# [Task details]
Each entry below must be given again word for word, with no pictures.

(Extracted data entries)
━━━━━━━━━━━━━━━━━━━━━━━━━━━━━━

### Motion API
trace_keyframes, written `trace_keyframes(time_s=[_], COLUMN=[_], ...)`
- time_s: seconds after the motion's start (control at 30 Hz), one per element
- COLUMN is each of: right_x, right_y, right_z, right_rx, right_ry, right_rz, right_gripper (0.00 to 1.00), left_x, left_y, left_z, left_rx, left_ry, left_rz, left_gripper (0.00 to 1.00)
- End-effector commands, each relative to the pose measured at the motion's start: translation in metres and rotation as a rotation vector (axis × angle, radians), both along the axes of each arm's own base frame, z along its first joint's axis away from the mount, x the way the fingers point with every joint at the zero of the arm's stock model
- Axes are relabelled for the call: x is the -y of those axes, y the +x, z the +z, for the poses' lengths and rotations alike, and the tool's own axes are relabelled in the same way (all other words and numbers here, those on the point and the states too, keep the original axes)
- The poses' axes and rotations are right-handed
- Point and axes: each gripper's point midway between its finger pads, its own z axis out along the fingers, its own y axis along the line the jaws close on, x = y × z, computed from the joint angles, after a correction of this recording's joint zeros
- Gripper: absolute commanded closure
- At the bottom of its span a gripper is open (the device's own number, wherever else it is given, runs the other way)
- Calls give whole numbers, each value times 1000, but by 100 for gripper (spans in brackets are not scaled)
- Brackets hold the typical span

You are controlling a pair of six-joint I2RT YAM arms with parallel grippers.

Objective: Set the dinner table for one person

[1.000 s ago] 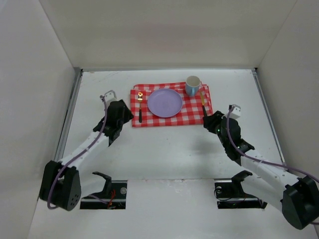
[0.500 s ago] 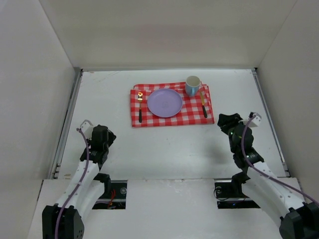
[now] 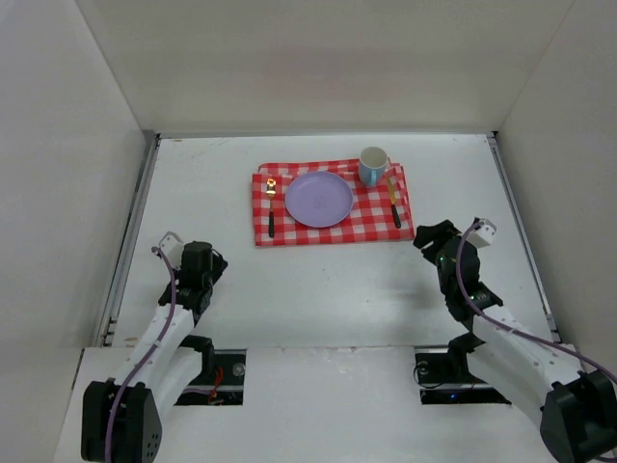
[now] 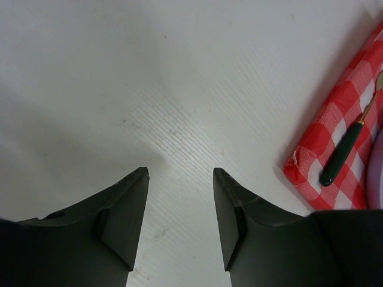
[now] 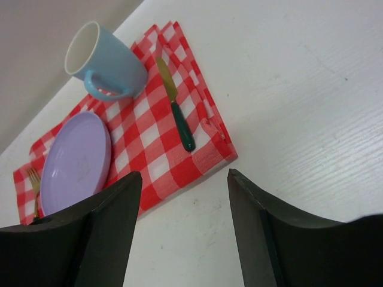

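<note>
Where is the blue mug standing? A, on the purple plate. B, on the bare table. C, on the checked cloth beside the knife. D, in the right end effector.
C: the blue mug stands on the checked cloth, at its far corner next to the knife.

**White table, flat and level**

Large, flat, rectangular table (image 3: 318, 289), matte white, lying level and far bigger than anything on it. Edged left and right by thin metal rails (image 3: 135, 231), running from near to far. Finely ribbed up close, with a few faint specks and scuffs. Covered at far centre by a red-and-white checked cloth (image 3: 331, 227), lying flat, near the far edge and well apart from both rails.
</note>
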Motion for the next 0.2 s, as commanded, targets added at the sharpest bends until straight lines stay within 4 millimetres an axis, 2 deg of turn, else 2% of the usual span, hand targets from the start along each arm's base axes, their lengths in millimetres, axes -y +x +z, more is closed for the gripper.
trace_keyframes(time_s=[0.0,0.17], right_x=[-13,-24], right_y=[10,13], right_z=[30,29], right_rx=[81,73], right_ry=[19,15], right_rz=[40,80], right_gripper=[34,34], left_x=[7,8], left_y=[9,10], left_z=[11,15], left_rx=[55,67], left_ry=[-25,-16], left_rz=[-15,-27], left_gripper=[56,54])
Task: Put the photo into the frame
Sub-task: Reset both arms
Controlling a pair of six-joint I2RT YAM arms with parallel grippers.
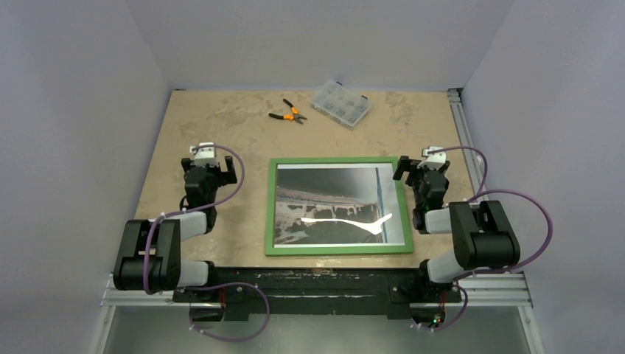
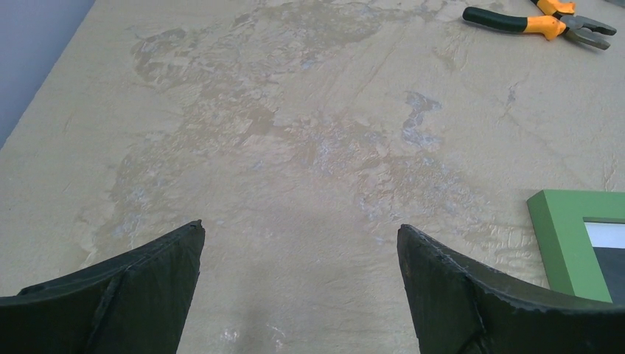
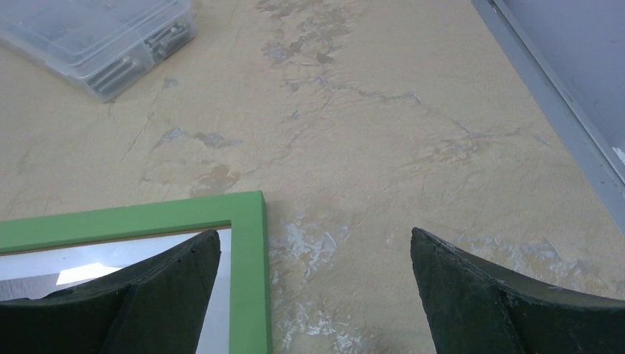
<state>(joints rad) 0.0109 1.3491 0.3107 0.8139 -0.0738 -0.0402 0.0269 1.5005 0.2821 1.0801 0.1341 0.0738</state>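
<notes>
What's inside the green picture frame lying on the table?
Inside the thin green rectangular picture frame lies a dark grey-and-white glossy photo with a white border, streaked by glare. Whatever is beneath the photo is covered and cannot be seen.

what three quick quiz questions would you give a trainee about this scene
1. True or false: the left gripper is gripping the frame.
2. Which thing lies next to the pliers at the far side? A) a clear parts box B) a mug C) a roll of tape
3. Fill in: the border that shows around the photo is coloured ____.

Key
1. False: it is open over bare tabletop, and the right gripper is open too.
2. A
3. green
</notes>
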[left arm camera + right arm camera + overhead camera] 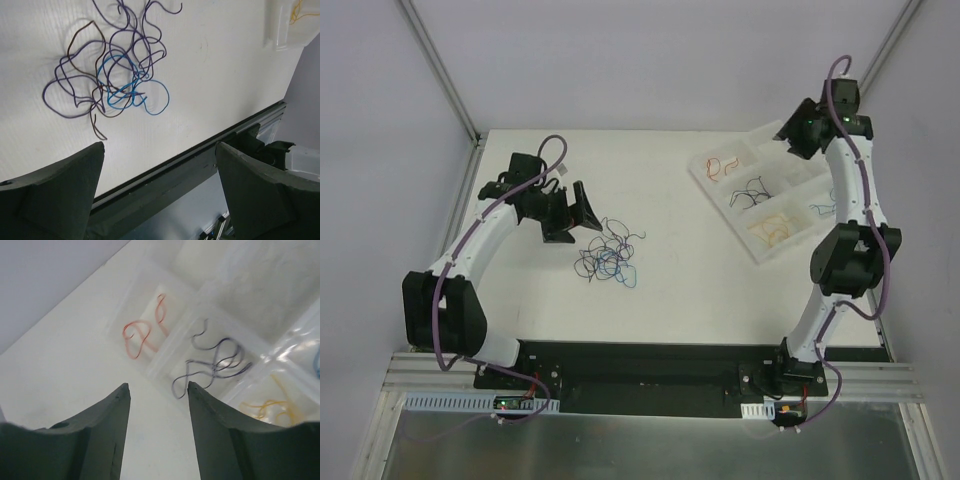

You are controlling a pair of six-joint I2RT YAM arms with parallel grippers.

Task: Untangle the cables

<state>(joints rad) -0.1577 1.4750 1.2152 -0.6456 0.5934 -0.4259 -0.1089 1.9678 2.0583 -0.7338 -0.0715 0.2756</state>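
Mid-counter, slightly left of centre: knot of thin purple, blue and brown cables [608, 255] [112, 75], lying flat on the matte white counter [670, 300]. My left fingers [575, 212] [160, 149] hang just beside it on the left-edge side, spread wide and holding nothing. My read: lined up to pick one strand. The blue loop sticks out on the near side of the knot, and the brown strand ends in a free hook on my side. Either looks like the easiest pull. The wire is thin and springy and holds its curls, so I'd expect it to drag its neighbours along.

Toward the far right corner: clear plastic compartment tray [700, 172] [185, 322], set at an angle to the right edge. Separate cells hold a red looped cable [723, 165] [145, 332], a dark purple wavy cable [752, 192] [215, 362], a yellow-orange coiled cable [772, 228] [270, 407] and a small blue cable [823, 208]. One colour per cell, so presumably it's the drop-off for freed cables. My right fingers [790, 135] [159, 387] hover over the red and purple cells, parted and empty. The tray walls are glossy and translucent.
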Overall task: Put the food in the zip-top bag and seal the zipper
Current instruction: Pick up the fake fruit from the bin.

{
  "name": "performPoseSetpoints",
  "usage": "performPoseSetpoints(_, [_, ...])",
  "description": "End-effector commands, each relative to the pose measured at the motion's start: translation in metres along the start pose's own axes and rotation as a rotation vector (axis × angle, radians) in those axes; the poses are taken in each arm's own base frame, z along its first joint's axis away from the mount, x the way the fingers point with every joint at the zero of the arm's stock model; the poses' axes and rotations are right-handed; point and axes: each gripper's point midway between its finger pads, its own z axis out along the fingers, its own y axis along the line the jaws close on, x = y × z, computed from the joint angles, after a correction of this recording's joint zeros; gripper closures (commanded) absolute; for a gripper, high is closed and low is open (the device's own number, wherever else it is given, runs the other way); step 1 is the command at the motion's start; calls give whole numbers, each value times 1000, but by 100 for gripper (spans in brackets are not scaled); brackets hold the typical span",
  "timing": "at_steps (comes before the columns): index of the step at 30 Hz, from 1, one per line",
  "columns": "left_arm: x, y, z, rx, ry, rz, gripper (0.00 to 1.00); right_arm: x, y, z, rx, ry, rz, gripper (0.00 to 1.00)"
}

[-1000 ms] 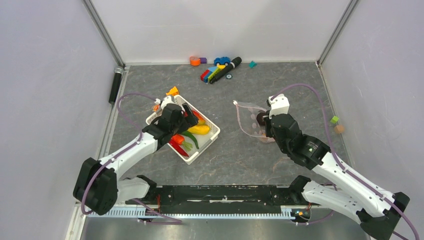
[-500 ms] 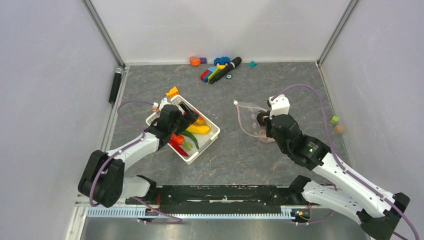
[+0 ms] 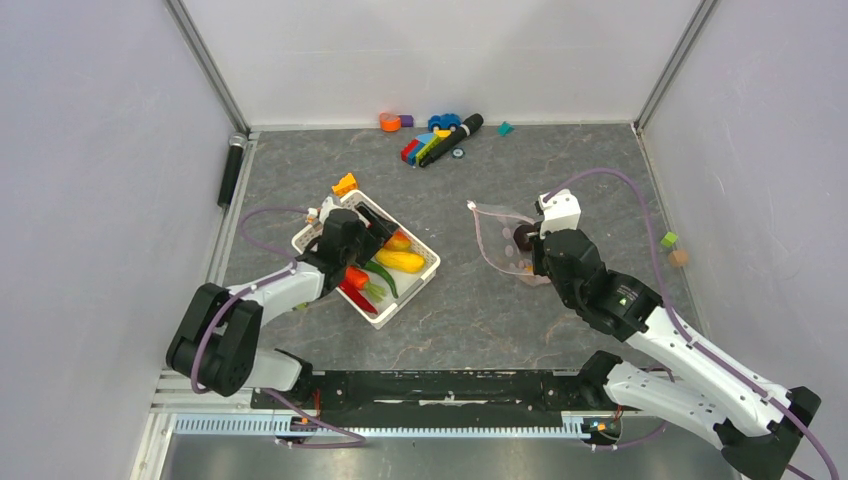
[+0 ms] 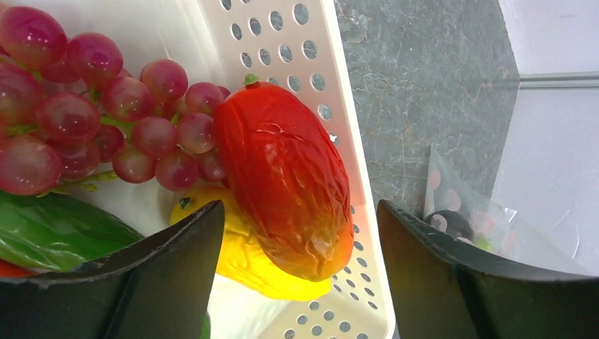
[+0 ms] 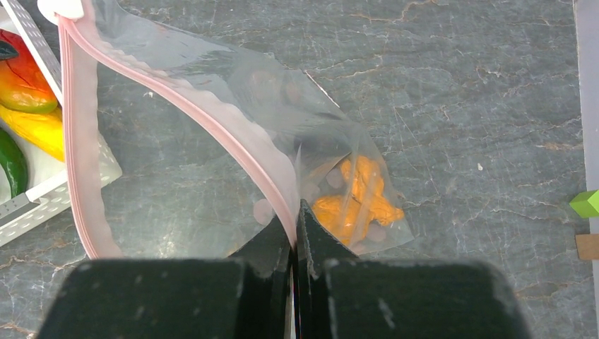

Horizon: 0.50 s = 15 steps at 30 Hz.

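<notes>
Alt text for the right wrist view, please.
The right gripper, shut on the pink zipper of the zip-top bag, holds the mouth open over the grey table. An orange toy food lies inside; the white basket shows at left.

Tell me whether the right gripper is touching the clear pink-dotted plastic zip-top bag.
Touching. The right wrist view shows the right gripper pinching the bag's pink zipper strip.

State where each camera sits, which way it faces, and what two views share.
Top external: high behind the robot, looking down on the table; left arm, right arm show.
Left wrist: over the white basket, facing mango and grapes; open left gripper frames them.
Right wrist: looking down at the zip-top bag; right gripper shut on its zipper.
Shared: both wrist views show mango and bag.
</notes>
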Motion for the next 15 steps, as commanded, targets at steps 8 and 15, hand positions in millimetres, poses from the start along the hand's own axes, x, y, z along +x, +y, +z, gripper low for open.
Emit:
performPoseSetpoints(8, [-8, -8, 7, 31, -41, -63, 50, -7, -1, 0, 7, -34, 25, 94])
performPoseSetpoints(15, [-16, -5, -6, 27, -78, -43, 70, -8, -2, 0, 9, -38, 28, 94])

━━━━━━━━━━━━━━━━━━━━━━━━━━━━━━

# [Response to the exercise]
### Motion API
trace_keyframes, written `trace_keyframes(time_s=[_], COLUMN=[_], ...)`
- time_s: seconds after the motion's start (control at 30 Hz), one per element
- COLUMN is each of: right_x, right_y, right_z, right_rx, right_ry, right_rz, right_gripper (0.00 to 1.00), left_x, left_y, left_z, left_rx, left_ry, left_rz, left_gripper (0.00 to 1.00)
- End-effector commands, each relative to the pose measured at the motion's start: translation in metres and rotation as a rotation vector (axis × angle, radians), both along the axes of each arm's own base frame, z along its first joint's axis away from the mount, x the way the fingers point with every joint at the zero of the arm's stock model
- Axes are relabelled for the call: x is the -y of those axes, y the +x, z the +z, for the poses' lengths and rotations alike, and the tool's own axes are relabelled in the same way (all other words and numbers here, those on the point and the states too, keep the original axes)
- The poses' axes and rotations are right-handed
- Point and axes: each gripper's point midway between its finger pads, its own z axis out along the fingers, its own y axis along the line the jaws close on, x = y × z, computed from the joint angles, after a correction of this recording's joint zeros
- Gripper: absolute commanded closure
- At the bottom of its span a gripper is open (the device's own number, wherever else it is given, runs the other way)
- Calls give whole numbers, each value times 1000, but by 100 for gripper (spans in brackets are not scaled)
- Brackets hold the typical span

You are controlling a pair of six-joint I2RT YAM arms with parallel grippers.

Objective: Set the dinner table for one person

[1.000 s ago] 
[0.500 s ago] 
[now] 
[now] 
[now] 

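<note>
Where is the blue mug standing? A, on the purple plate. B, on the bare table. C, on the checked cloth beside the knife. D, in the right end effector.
C: the blue mug stands on the checked cloth, at its far corner next to the knife.

**White table, flat and level**

Large, flat, rectangular table (image 3: 318, 289), matte white, lying level and far bigger than anything on it. Edged left and right by thin metal rails (image 3: 135, 231), running from near to far. Finely ribbed up close, with a few faint specks and scuffs. Covered at far centre by a red-and-white checked cloth (image 3: 331, 227), lying flat, near the far edge and well apart from both rails.
</note>
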Motion for the next 0.2 s, as commanded, targets added at the sharpest bends until straight lines stay within 4 millimetres an axis, 2 deg of turn, else 2% of the usual span, hand targets from the start along each arm's base axes, their lengths in millimetres, axes -y +x +z, more is closed for the gripper.
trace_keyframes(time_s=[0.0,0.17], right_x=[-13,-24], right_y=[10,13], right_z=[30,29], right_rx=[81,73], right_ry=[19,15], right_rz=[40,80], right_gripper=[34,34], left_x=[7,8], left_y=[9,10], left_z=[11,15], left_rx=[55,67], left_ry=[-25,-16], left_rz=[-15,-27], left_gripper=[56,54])
Task: Put the photo into the frame
Sub-task: Reset both arms
Controlling a pair of six-joint I2RT YAM arms with parallel grippers.
<state>(joints rad) 0.0109 1.3491 0.3107 0.8139 -0.0738 -0.0402 0.0269 1.5005 0.2821 1.0801 0.1341 0.0738</state>
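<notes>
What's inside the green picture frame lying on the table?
Inside the thin green rectangular picture frame lies a dark grey-and-white glossy photo with a white border, streaked by glare. Whatever is beneath the photo is covered and cannot be seen.

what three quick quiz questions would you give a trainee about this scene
1. True or false: the left gripper is gripping the frame.
2. Which thing lies next to the pliers at the far side? A) a clear parts box B) a mug C) a roll of tape
3. Fill in: the border that shows around the photo is coloured ____.

Key
1. False: it is open over bare tabletop, and the right gripper is open too.
2. A
3. green
</notes>
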[left arm camera + right arm camera + overhead camera] 

You are controlling a pair of six-joint I2RT YAM arms with parallel grippers.

Task: Untangle the cables

<state>(joints rad) -0.1577 1.4750 1.2152 -0.6456 0.5934 -0.4259 -0.1089 1.9678 2.0583 -0.7338 -0.0715 0.2756</state>
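Mid-counter, slightly left of centre: knot of thin purple, blue and brown cables [608, 255] [112, 75], lying flat on the matte white counter [670, 300]. My left fingers [575, 212] [160, 149] hang just beside it on the left-edge side, spread wide and holding nothing. My read: lined up to pick one strand. The blue loop sticks out on the near side of the knot, and the brown strand ends in a free hook on my side. Either looks like the easiest pull. The wire is thin and springy and holds its curls, so I'd expect it to drag its neighbours along.

Toward the far right corner: clear plastic compartment tray [700, 172] [185, 322], set at an angle to the right edge. Separate cells hold a red looped cable [723, 165] [145, 332], a dark purple wavy cable [752, 192] [215, 362], a yellow-orange coiled cable [772, 228] [270, 407] and a small blue cable [823, 208]. One colour per cell, so presumably it's the drop-off for freed cables. My right fingers [790, 135] [159, 387] hover over the red and purple cells, parted and empty. The tray walls are glossy and translucent.
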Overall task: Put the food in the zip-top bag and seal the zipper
Current instruction: Pick up the fake fruit from the bin.

{
  "name": "performPoseSetpoints",
  "usage": "performPoseSetpoints(_, [_, ...])",
  "description": "End-effector commands, each relative to the pose measured at the motion's start: translation in metres along the start pose's own axes and rotation as a rotation vector (axis × angle, radians) in those axes; the poses are taken in each arm's own base frame, z along its first joint's axis away from the mount, x the way the fingers point with every joint at the zero of the arm's stock model; the poses' axes and rotations are right-handed; point and axes: each gripper's point midway between its finger pads, its own z axis out along the fingers, its own y axis along the line the jaws close on, x = y × z, computed from the joint angles, after a correction of this recording's joint zeros; gripper closures (commanded) absolute; for a gripper, high is closed and low is open (the device's own number, wherever else it is given, runs the other way); step 1 is the command at the motion's start; calls give whole numbers, each value times 1000, but by 100 for gripper (spans in brackets are not scaled); brackets hold the typical span",
  "timing": "at_steps (comes before the columns): index of the step at 30 Hz, from 1, one per line",
  "columns": "left_arm: x, y, z, rx, ry, rz, gripper (0.00 to 1.00); right_arm: x, y, z, rx, ry, rz, gripper (0.00 to 1.00)"
}

[-1000 ms] 
[-500 ms] 
[+0 ms] 
[+0 ms] 
[+0 ms] 

Horizon: 0.50 s = 15 steps at 30 Hz.

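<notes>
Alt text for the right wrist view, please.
The right gripper, shut on the pink zipper of the zip-top bag, holds the mouth open over the grey table. An orange toy food lies inside; the white basket shows at left.

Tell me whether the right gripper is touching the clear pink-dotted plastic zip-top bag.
Touching. The right wrist view shows the right gripper pinching the bag's pink zipper strip.

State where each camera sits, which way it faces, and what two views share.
Top external: high behind the robot, looking down on the table; left arm, right arm show.
Left wrist: over the white basket, facing mango and grapes; open left gripper frames them.
Right wrist: looking down at the zip-top bag; right gripper shut on its zipper.
Shared: both wrist views show mango and bag.
</notes>
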Motion for the next 15 steps, as commanded, targets at steps 8 and 15, hand positions in millimetres, poses from the start along the hand's own axes, x, y, z along +x, +y, +z, gripper low for open.
Emit:
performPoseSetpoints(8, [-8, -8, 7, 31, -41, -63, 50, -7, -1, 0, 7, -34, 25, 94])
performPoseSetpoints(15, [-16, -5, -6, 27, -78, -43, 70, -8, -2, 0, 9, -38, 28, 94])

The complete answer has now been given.